> [RECORDED INFORMATION]
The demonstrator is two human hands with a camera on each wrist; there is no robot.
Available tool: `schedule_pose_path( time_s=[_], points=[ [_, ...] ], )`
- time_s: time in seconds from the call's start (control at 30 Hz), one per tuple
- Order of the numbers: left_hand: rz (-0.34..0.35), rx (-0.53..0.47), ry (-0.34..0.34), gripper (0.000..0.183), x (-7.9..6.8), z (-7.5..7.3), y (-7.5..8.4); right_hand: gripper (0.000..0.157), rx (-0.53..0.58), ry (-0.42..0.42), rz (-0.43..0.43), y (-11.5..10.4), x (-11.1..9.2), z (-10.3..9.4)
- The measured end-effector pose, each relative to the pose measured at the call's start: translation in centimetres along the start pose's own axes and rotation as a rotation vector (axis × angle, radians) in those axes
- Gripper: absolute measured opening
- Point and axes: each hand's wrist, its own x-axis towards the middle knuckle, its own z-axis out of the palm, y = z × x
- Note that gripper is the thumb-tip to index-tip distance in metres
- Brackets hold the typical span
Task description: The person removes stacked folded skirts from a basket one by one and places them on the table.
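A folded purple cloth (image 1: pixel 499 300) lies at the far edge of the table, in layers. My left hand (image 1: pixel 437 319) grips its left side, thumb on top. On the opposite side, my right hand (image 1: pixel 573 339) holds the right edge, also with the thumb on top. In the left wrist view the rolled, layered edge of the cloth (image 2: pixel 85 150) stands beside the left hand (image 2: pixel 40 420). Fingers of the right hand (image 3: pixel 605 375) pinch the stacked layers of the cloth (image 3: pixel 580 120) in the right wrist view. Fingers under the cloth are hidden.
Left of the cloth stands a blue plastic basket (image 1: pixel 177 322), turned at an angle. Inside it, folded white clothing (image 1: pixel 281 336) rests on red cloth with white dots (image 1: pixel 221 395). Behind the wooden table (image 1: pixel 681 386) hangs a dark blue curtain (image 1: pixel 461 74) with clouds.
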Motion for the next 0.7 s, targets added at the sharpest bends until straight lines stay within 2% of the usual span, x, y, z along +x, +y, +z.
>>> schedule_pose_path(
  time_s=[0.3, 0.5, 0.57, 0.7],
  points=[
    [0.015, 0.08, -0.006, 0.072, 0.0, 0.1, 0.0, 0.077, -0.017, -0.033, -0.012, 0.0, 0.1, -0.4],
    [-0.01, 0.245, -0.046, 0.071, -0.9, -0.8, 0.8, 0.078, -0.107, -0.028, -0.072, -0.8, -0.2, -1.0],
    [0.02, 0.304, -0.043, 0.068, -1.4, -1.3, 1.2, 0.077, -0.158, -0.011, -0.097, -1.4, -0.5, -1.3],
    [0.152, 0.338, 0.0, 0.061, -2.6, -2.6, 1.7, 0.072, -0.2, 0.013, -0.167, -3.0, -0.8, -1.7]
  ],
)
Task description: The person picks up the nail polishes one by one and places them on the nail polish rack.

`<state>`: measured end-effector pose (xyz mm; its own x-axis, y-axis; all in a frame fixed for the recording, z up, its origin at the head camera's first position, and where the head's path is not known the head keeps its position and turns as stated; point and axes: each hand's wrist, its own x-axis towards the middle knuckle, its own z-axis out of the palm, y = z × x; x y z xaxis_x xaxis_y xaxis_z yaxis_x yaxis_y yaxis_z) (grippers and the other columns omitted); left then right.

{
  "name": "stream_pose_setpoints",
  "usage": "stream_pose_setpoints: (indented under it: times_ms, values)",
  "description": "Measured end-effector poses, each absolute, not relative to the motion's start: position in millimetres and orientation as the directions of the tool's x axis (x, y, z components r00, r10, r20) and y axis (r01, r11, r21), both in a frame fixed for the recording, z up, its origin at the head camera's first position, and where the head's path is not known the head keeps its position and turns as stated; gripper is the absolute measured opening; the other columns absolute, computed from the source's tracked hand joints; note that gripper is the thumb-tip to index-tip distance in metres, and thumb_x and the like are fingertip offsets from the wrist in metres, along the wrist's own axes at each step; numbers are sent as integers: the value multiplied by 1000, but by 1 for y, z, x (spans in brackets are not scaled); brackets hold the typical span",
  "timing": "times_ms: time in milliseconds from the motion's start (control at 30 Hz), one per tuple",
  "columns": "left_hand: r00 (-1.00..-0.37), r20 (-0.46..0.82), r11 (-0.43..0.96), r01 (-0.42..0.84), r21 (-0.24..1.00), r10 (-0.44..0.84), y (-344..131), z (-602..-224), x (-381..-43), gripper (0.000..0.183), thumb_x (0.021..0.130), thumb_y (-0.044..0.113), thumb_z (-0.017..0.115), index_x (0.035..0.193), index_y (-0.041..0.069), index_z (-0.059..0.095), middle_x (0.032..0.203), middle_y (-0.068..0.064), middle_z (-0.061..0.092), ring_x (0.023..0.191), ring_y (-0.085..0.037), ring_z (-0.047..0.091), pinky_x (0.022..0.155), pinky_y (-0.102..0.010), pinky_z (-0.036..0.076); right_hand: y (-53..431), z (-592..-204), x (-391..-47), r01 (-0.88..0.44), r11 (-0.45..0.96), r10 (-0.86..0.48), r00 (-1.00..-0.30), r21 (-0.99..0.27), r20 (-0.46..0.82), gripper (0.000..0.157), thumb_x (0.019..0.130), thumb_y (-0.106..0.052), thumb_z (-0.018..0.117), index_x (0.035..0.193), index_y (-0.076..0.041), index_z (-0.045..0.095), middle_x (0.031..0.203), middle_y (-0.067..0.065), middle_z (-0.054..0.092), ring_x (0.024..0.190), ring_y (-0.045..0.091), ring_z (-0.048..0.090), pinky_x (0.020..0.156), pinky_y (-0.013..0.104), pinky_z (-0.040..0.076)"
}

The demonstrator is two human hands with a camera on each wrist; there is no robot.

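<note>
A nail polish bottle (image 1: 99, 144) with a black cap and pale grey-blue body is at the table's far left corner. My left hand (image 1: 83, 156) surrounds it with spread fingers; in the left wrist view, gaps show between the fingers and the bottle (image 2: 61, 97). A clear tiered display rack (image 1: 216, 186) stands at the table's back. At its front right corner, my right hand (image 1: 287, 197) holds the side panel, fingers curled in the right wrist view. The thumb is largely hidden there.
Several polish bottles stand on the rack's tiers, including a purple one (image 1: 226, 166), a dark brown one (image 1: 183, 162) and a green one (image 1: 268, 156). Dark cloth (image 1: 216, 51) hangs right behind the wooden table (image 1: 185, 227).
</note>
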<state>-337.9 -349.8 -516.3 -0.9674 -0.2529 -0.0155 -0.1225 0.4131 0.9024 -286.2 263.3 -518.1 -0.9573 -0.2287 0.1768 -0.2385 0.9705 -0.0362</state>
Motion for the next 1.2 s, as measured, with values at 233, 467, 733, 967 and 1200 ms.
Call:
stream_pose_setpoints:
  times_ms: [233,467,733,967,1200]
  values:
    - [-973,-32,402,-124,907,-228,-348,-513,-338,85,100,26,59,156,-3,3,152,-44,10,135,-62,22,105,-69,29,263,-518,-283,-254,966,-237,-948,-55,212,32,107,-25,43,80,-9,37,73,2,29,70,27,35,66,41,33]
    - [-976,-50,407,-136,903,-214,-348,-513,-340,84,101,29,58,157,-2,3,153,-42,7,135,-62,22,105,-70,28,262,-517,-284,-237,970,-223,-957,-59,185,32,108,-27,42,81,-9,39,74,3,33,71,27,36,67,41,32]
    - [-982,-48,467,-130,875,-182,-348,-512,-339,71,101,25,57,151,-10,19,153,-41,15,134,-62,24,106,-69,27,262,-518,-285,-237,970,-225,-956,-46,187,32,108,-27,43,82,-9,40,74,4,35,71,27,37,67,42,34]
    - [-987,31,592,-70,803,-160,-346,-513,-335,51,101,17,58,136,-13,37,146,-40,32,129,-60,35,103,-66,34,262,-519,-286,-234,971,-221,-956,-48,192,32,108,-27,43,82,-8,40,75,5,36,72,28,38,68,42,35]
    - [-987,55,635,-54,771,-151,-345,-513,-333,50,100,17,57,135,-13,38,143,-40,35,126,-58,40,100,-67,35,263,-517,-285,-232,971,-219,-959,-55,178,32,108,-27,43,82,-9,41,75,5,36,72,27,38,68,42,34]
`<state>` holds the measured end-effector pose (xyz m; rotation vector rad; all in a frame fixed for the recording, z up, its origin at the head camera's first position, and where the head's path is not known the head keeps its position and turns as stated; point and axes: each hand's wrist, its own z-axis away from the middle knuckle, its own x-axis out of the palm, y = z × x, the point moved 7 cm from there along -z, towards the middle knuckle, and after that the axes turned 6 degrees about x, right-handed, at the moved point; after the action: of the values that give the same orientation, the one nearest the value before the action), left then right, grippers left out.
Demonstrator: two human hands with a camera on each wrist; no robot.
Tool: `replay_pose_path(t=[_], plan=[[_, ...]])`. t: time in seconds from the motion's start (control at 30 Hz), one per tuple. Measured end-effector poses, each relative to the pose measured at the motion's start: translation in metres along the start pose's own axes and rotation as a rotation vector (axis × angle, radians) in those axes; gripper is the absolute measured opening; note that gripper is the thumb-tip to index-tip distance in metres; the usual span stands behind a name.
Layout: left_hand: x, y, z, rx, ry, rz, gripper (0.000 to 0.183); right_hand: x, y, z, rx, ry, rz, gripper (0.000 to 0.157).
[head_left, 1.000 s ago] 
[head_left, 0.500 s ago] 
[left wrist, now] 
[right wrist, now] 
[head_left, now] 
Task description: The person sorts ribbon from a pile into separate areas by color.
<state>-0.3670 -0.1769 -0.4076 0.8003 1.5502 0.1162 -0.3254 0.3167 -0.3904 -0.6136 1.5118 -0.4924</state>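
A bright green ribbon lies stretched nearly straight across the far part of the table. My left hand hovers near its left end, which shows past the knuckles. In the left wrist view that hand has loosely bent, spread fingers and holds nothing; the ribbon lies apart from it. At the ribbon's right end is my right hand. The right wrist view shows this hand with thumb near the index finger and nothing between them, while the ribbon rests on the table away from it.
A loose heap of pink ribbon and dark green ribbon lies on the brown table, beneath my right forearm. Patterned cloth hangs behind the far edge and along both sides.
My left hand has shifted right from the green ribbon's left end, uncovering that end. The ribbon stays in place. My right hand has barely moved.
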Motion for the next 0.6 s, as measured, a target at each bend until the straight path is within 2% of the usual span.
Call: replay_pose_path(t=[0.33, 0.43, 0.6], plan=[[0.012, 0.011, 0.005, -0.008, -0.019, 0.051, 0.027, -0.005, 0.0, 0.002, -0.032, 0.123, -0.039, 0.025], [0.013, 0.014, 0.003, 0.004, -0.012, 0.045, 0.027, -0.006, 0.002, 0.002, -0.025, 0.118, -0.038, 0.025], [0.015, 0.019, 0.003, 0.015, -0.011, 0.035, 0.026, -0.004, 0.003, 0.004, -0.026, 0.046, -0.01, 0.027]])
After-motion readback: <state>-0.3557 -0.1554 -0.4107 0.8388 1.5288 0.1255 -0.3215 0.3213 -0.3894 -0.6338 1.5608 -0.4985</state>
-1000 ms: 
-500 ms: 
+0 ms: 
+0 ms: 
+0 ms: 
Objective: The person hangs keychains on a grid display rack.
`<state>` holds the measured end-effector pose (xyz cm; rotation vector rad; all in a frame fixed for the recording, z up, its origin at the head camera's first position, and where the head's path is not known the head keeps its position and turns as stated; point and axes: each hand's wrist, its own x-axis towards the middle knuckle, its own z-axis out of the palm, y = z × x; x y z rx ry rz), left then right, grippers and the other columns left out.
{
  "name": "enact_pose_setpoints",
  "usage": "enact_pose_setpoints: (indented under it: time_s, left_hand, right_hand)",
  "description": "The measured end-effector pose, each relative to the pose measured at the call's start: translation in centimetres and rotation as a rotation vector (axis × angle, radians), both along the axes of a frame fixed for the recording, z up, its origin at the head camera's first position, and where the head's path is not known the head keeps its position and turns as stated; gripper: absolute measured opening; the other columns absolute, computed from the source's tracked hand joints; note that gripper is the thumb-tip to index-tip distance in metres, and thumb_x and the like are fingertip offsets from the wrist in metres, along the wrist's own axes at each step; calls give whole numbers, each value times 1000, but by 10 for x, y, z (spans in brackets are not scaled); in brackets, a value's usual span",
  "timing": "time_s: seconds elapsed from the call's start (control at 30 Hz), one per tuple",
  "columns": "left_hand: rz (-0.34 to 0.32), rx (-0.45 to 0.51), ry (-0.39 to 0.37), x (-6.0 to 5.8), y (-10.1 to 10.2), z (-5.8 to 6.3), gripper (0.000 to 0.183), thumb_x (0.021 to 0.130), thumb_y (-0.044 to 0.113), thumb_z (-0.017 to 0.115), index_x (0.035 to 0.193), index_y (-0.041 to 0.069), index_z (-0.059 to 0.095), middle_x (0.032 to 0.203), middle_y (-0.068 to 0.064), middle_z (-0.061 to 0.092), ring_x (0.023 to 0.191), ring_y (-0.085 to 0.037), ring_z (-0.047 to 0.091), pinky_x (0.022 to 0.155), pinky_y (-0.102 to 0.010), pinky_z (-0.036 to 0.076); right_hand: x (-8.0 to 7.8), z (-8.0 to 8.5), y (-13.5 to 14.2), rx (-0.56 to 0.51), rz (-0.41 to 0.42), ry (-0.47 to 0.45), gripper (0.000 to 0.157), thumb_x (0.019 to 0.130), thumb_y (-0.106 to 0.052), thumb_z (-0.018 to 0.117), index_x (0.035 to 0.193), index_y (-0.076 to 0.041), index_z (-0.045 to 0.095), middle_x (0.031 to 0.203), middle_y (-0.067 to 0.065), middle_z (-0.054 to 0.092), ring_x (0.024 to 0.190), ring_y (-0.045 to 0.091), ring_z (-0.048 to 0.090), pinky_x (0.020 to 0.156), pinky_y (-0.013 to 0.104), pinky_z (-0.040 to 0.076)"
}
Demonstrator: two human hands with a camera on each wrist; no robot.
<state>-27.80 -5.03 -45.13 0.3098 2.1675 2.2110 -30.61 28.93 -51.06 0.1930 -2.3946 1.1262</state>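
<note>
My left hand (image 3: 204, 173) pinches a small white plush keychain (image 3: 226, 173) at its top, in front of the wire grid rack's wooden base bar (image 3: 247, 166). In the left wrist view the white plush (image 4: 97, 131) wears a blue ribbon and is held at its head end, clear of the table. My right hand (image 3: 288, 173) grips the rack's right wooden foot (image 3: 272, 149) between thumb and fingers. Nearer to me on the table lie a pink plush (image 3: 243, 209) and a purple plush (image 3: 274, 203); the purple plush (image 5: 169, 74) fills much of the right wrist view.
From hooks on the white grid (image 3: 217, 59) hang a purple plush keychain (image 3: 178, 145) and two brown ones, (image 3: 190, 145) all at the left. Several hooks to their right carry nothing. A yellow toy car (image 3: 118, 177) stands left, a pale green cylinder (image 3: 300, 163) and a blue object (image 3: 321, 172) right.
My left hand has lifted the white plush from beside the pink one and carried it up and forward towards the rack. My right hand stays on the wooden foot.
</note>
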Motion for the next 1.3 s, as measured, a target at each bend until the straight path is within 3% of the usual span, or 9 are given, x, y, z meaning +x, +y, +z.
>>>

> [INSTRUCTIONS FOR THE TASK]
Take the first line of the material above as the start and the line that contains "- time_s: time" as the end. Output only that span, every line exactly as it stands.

> [TASK OUTPUT]
The demonstrator is two human hands with a camera on each wrist; there is no robot.
Available tool: `schedule_pose_path( time_s=[_], points=[ [_, ...] ], )`
- time_s: time in seconds from the call's start (control at 30 Hz), one per tuple

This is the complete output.